In Sicilia esistono opere iniziate e mai completate: molti chiamano queste strutture Ecomostri, altri Opere Incompiute. Lo studio di architettura ANALOGIQUE, con sede a Catania ha deciso di interrogarsi riguardo il futuro di queste strutture: da qui nasce il progetto Mai Finito, un modo per cambiare prospettiva sulle opere incompiute.
Dal 24 al 28 giugno 2026, i professionisti e gli studenti si ritroveranno presso l’Auditorium di Aragona per quattro giorni di workshop con la collaborazione non solo dello studio ANALOGIQUE, ma anche del Comune di Aragona, dell’Università Federico II di Napoli e Farm Cultural Park.
“Mai Finito”: il progetto nell’Auditorium di Aragona
L’auditorium di Aragona, situato presso la zona che dai residenti è chiamata Darrè u locu, è adiacente alla scuola Luigi Capuana ed è tra le opere incompiute del comune in provincia di Agrigento. Il laboratorio-workshop si rivolge a studenti, ricercatori, progettisti, artisti, fotografi e a quanti sono interessati ai temi del riuso dell’architettura incompiuta e dei processi di trasformazione condivisa dello spazio pubblico.
Sotto la direzione scientifica di ANALOGIQUE studio e di Ciro Priore, il workshop alternerà attività di ricerca, progettazione e realizzazione pratica, coinvolgendo i partecipanti in un’esperienza immersiva dedicata al rapporto tra architettura, paesaggio e comunità.
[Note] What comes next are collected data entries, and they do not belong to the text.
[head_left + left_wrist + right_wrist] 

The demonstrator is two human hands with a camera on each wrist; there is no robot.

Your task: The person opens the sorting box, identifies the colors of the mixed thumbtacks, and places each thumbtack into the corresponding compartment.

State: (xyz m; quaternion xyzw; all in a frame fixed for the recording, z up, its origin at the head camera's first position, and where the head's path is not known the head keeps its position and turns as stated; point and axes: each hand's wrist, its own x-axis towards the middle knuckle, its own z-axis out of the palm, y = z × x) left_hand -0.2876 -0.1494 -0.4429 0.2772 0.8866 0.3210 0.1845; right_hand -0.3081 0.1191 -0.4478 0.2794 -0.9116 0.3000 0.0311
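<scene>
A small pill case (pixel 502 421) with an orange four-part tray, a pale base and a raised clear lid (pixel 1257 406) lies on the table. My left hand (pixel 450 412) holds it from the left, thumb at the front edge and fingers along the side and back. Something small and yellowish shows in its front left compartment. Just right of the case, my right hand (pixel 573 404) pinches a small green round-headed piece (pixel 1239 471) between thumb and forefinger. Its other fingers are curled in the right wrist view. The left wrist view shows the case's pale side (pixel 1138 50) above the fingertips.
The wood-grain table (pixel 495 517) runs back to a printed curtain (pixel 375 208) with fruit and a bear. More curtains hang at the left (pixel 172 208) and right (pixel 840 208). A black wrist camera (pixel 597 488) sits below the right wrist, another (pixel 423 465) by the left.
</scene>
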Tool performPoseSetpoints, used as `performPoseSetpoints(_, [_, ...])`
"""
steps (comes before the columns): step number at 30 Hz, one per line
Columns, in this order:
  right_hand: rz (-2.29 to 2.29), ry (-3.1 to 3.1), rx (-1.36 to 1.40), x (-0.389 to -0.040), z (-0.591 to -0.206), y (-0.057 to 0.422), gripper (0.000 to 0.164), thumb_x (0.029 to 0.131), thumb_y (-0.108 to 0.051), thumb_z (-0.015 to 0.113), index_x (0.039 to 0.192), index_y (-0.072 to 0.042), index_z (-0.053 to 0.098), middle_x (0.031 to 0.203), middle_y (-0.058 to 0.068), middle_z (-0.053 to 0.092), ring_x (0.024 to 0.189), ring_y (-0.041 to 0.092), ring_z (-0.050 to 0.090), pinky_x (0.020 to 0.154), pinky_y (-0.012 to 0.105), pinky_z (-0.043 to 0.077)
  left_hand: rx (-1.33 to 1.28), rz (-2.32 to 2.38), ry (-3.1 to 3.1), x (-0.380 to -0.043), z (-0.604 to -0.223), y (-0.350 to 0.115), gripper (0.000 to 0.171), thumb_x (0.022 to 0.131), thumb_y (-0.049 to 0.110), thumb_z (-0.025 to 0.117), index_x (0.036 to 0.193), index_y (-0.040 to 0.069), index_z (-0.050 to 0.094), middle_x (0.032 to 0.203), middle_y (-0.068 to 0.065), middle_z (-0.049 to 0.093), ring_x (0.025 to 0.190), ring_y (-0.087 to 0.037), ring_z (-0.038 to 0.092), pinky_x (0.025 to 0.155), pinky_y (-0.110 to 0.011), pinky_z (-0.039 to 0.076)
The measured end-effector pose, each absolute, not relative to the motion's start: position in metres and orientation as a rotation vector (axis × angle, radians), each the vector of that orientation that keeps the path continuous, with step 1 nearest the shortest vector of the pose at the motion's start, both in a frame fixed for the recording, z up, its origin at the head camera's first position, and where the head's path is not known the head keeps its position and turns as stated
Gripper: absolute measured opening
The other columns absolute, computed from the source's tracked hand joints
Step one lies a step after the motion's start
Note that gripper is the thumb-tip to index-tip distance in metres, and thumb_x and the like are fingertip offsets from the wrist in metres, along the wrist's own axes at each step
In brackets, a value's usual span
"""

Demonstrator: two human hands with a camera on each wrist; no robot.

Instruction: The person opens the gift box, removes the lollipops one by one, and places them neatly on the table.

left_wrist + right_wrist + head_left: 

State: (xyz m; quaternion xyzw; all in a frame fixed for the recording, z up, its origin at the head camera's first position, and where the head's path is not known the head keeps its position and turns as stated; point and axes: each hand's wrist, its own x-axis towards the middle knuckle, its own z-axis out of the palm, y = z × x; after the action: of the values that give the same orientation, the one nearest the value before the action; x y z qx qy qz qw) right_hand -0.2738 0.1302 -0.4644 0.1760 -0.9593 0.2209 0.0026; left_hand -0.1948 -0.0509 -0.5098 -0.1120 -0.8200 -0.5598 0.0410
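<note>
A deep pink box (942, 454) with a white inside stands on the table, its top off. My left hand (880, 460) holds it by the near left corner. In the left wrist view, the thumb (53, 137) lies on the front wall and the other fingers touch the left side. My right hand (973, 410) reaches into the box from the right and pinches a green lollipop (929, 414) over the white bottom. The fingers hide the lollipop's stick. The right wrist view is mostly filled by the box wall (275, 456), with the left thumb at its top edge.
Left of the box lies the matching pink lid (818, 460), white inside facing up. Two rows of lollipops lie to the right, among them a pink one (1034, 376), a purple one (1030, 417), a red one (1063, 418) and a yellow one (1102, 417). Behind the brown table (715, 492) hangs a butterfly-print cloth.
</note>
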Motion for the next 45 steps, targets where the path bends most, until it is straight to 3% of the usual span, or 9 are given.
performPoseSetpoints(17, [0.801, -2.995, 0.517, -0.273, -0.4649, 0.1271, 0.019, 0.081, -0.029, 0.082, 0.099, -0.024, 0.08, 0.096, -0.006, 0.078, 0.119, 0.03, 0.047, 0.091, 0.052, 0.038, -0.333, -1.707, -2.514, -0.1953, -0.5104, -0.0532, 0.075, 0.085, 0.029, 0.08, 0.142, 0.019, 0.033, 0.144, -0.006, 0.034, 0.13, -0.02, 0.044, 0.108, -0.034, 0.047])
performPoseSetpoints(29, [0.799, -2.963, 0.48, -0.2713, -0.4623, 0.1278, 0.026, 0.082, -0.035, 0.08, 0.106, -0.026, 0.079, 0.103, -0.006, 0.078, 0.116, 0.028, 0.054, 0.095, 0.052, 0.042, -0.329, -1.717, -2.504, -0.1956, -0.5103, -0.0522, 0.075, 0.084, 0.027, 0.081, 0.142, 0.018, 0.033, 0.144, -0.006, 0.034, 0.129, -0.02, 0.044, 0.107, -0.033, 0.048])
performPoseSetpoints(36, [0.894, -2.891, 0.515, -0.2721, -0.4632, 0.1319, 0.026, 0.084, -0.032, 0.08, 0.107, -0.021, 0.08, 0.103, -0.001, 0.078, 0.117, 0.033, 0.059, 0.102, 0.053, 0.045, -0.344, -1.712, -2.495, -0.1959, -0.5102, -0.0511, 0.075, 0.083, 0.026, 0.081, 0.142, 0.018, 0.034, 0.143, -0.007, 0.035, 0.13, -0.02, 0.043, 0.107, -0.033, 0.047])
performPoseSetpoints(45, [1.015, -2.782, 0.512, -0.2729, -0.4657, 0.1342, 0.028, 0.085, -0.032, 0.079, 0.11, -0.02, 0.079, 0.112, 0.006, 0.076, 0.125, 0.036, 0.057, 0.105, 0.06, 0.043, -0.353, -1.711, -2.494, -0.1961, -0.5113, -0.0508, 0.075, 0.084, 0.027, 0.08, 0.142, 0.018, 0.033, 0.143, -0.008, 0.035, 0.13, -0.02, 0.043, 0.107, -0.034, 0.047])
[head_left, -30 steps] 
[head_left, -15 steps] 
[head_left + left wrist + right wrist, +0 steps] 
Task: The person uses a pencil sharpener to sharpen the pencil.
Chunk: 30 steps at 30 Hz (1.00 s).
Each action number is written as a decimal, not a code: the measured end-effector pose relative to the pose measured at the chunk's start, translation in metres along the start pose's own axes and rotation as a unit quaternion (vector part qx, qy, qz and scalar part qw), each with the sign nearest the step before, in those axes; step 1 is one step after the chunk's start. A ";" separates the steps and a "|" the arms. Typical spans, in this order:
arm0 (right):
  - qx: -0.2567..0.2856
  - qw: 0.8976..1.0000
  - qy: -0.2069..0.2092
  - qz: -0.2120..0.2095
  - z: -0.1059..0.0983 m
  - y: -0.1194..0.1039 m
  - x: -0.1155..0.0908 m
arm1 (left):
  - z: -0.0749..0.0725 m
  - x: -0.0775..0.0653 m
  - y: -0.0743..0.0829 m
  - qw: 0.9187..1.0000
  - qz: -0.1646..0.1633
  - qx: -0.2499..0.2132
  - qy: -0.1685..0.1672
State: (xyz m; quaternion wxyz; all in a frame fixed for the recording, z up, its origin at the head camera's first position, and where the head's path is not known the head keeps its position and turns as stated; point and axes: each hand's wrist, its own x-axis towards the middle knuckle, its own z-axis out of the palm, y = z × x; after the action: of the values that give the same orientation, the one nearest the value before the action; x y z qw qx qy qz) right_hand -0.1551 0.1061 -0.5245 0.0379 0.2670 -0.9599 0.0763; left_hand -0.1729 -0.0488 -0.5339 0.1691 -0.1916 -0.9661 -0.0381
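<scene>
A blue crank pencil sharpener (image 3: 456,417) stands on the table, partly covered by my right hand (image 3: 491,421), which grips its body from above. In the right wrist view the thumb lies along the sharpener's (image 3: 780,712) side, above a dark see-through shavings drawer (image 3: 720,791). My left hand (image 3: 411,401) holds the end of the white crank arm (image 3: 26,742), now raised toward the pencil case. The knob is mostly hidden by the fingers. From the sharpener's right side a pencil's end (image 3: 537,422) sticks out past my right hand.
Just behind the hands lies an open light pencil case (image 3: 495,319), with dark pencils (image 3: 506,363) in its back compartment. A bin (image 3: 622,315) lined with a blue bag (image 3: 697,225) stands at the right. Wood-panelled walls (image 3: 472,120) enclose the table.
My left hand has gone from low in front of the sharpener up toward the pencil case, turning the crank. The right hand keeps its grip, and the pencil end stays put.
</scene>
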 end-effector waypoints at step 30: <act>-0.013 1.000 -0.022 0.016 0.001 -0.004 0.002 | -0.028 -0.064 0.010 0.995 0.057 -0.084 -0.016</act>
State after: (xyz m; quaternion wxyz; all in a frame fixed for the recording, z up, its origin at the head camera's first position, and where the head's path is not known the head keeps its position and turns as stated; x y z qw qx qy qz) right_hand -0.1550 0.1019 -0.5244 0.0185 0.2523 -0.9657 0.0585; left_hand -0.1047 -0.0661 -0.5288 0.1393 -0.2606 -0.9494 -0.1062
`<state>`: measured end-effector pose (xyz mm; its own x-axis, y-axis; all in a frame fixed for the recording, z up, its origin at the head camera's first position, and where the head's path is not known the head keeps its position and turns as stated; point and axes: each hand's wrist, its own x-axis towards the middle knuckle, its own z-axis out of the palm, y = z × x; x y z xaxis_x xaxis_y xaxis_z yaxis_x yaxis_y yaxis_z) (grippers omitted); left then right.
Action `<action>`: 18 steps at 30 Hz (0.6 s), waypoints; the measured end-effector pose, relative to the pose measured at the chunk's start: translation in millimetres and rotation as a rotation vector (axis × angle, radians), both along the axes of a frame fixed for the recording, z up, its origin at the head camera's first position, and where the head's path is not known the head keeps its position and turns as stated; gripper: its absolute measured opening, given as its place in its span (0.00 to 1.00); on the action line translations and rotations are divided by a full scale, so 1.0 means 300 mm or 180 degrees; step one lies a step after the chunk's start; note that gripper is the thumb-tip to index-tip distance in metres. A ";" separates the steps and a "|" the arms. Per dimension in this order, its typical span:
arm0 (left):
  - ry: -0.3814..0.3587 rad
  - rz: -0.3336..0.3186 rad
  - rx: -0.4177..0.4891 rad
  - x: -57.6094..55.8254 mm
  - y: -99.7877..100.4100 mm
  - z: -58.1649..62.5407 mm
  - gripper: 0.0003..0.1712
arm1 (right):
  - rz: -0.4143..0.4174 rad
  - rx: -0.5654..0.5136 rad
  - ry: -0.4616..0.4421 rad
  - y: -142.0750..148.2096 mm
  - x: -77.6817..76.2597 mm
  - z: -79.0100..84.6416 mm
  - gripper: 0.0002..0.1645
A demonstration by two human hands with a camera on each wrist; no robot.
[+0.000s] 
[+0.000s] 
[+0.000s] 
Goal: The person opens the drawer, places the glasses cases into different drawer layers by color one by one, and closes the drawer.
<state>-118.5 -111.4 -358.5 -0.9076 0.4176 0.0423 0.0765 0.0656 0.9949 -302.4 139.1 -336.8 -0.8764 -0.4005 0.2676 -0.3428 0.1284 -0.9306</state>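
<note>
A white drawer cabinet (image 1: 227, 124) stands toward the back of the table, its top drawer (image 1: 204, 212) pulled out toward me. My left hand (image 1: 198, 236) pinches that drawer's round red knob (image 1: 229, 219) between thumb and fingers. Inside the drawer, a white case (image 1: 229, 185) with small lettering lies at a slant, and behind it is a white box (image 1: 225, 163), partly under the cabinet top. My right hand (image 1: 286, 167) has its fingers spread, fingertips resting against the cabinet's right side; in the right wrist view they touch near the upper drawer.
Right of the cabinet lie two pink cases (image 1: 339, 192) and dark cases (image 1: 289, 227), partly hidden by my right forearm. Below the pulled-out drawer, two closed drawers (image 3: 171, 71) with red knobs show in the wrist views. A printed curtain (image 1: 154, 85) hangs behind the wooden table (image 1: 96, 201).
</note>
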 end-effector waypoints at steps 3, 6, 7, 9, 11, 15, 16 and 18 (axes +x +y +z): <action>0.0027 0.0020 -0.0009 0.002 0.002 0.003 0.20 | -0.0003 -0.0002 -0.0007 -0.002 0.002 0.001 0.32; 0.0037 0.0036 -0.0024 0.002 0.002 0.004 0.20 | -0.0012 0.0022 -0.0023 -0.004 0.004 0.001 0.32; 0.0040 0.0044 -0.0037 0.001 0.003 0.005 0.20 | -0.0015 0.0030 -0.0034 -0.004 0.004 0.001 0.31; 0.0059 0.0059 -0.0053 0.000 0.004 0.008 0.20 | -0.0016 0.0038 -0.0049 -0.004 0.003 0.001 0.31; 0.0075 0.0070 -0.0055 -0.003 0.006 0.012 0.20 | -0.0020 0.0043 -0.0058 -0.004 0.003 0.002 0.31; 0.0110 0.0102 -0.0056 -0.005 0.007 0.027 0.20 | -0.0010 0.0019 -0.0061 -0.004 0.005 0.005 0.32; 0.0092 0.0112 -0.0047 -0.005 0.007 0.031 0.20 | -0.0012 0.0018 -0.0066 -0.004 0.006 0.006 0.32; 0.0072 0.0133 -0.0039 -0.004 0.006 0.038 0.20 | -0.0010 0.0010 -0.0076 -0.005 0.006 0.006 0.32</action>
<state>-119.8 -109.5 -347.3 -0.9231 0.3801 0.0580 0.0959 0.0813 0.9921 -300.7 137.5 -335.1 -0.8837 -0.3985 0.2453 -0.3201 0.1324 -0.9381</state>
A supportare il percorso saranno anche studiosi e professionisti provenienti dal mondo accademico, tra cui Marco Navarra, del DICAR dell’Università di Catania, invitato come visiting del workshop.
La struttura, mai completata, nel tempo è rimasta priva di una forma definitiva e oggi convive con usi temporanei e con la presenza crescente della vegetazione spontanea. L’obiettivo è avviare un percorso concreto di trasformazione attraverso tre interventi permanenti e realizzabili: una prima azione riguarderà l’adeguamento dei servizi essenziali per consentire l’organizzazione di workshop, attività formative e residenze temporanee. Lo spazio scenico sarà invece riconvertito in un giardino mediterraneo, mentre le aree esterne verranno ripensate attraverso nuove superfici vegetali e sistemi di ombreggiamento.
Il progetto prevede inoltre una riorganizzazione dell’accesso all’edificio, concepito come un percorso aperto verso la vallata circostante. Accanto alle attività progettuali, il programma includerà incontri pubblici, proiezioni, passeggiate, cene collettive, momenti musicali e iniziative promosse dalle associazioni locali, trasformando l’Auditorium in un luogo temporaneo di confronto tra ricerca universitaria, istituzioni, operatori culturali e comunità del territorio.